WORK TO COMPLETE: What lines in this listing contain the string "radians"? Report each one by copying it.

EXERCISE DATA:
# # # # #
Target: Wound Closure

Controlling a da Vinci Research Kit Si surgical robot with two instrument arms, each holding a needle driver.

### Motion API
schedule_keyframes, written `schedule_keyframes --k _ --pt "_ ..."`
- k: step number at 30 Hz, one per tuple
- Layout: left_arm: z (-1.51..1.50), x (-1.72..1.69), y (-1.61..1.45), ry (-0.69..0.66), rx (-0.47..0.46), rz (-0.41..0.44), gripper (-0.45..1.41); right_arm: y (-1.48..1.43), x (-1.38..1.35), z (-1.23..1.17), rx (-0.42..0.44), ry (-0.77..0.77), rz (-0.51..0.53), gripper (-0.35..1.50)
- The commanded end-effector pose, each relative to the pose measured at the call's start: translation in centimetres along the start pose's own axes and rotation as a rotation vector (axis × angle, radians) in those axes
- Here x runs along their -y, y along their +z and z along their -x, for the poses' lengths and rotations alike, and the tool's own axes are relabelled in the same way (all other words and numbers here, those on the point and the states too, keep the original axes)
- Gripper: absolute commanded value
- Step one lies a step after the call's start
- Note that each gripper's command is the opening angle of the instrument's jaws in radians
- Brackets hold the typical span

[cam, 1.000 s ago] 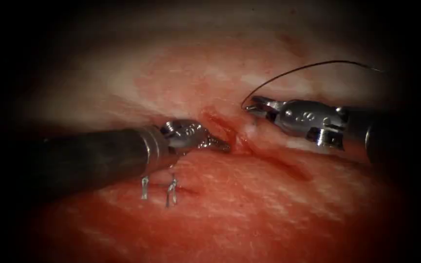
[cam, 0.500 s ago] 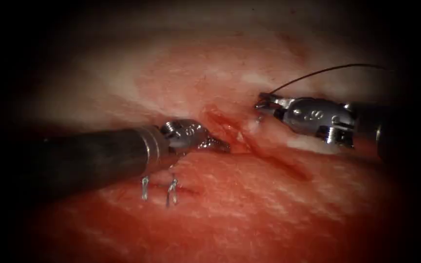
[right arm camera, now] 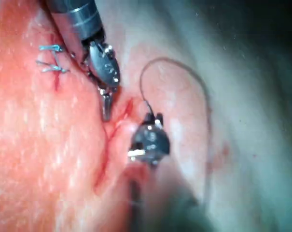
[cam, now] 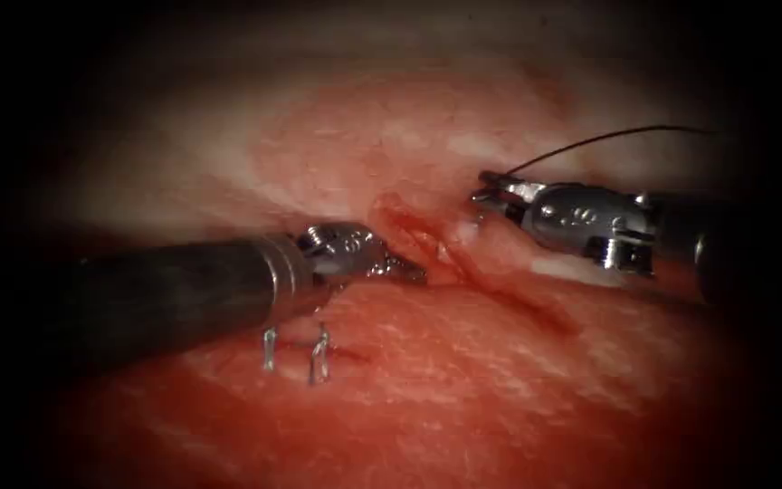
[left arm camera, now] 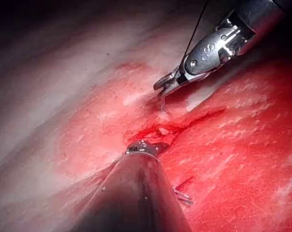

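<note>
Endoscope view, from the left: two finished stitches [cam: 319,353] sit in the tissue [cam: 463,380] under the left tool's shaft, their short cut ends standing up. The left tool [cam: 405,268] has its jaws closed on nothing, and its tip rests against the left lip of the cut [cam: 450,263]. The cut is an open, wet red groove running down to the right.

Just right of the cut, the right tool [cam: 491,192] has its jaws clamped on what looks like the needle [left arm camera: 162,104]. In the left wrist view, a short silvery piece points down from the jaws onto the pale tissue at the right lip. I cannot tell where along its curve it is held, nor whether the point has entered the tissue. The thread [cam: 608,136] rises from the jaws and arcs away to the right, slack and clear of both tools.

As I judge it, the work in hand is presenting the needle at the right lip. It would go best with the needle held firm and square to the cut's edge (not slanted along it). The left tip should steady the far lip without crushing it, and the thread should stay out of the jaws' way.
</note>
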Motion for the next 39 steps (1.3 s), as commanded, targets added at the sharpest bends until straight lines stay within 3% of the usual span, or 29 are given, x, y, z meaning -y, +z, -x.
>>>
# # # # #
ANSWER BOX:
- The commanded end-effector pose, each relative to the pose measured at the call's start: translation in centimetres along the start pose's own axes and rotation as a rotation vector (axis × angle, radians) in those axes
- Note that each gripper's command is the opening angle of the instrument's jaws in radians

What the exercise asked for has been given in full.